When he arose in the morning, Sir Oswald resolved to dismiss all thought of his nephew. His strange adventure of the previous night had exercised a very powerful influence upon his mind; and it was upon that adventure he meditated while he breakfasted.
"I have seen a landscape, which had no special charm in broad daylight, transformed into a glimpse of paradise by the magic of the moon," he mused as he lingered over his breakfast. "Perhaps this girl is a very ordinary creature after all--a mere street wanderer, coarse and vulgar."
But Sir Oswald stopped himself, remembering the refined tones of the voice which he had heard last night--the perfect self-possession of the girl's manner.
"No," he exclaimed, "she is neither coarse nor vulgar; she is no common street ballad-singer. Whatever she is, or whoever she is, there is a mystery around and about her--a mystery which it shall be my business to fathom."
When he had breakfasted, Sir Oswald Eversleigh sent for the ballad- singer.

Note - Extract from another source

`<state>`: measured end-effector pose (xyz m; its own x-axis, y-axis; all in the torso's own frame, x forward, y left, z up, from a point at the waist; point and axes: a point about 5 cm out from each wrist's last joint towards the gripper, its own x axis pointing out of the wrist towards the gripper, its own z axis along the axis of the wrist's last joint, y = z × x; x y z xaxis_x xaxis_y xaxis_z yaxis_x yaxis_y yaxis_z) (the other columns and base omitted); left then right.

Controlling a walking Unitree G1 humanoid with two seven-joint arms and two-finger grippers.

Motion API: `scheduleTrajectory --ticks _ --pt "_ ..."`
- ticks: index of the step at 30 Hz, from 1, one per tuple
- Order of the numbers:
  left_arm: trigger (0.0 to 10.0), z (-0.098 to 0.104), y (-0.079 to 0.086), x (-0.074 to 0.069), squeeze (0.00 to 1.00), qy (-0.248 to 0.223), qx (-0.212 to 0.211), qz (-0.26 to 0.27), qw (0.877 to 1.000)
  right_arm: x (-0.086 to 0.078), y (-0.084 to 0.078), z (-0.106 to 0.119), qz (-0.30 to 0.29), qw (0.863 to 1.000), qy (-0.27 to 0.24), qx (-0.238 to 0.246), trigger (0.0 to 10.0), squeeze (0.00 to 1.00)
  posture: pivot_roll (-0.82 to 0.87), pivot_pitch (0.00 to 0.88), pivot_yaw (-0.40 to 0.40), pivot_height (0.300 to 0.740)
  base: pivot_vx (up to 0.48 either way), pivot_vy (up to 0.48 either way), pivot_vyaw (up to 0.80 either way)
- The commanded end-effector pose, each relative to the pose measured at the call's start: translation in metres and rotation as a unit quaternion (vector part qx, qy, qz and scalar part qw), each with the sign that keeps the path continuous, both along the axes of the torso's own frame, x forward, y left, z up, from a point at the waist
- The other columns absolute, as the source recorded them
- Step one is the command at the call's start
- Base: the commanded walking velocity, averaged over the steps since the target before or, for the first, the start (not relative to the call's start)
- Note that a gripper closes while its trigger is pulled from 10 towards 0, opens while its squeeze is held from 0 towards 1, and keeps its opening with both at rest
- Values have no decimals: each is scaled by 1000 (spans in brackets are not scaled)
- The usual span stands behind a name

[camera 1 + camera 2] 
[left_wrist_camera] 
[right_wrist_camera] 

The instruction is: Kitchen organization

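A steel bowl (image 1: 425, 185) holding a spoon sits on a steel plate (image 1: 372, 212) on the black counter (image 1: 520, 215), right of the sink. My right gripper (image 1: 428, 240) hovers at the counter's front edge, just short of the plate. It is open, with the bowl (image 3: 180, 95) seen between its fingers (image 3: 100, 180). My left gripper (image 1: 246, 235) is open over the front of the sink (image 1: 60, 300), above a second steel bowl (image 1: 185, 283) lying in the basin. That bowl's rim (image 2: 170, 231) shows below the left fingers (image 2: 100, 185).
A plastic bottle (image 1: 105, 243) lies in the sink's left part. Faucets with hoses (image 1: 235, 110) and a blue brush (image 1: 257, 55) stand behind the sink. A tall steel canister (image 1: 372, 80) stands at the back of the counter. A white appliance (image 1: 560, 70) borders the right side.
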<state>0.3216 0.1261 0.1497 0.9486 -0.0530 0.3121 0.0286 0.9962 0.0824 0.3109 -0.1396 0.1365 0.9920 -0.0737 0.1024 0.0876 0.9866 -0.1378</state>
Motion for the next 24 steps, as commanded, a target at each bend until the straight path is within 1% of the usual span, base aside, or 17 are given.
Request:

"Be good enough to tell the young person that if she feels herself sufficiently rested and refreshed, I should like much to have a few minutes' conversation with her," said the baronet to the head-waiter.
In a few minutes the waiter returned, and ushered in the girl. Sir Oswald turned to look at her, possessed by a curiosity which was utterly unwarranted by the circumstances. It was not the first time in his life that he had stepped aside from his pathway to perform an act of charity; but it certainly was the first time he had ever felt so absorbing an interest in the object of his benevolence.
The girl's beauty had been no delusion engendered of the moonlight. Standing before him, in the broad sunlight, she seemed even yet more beautiful, for her loveliness was more fully visible.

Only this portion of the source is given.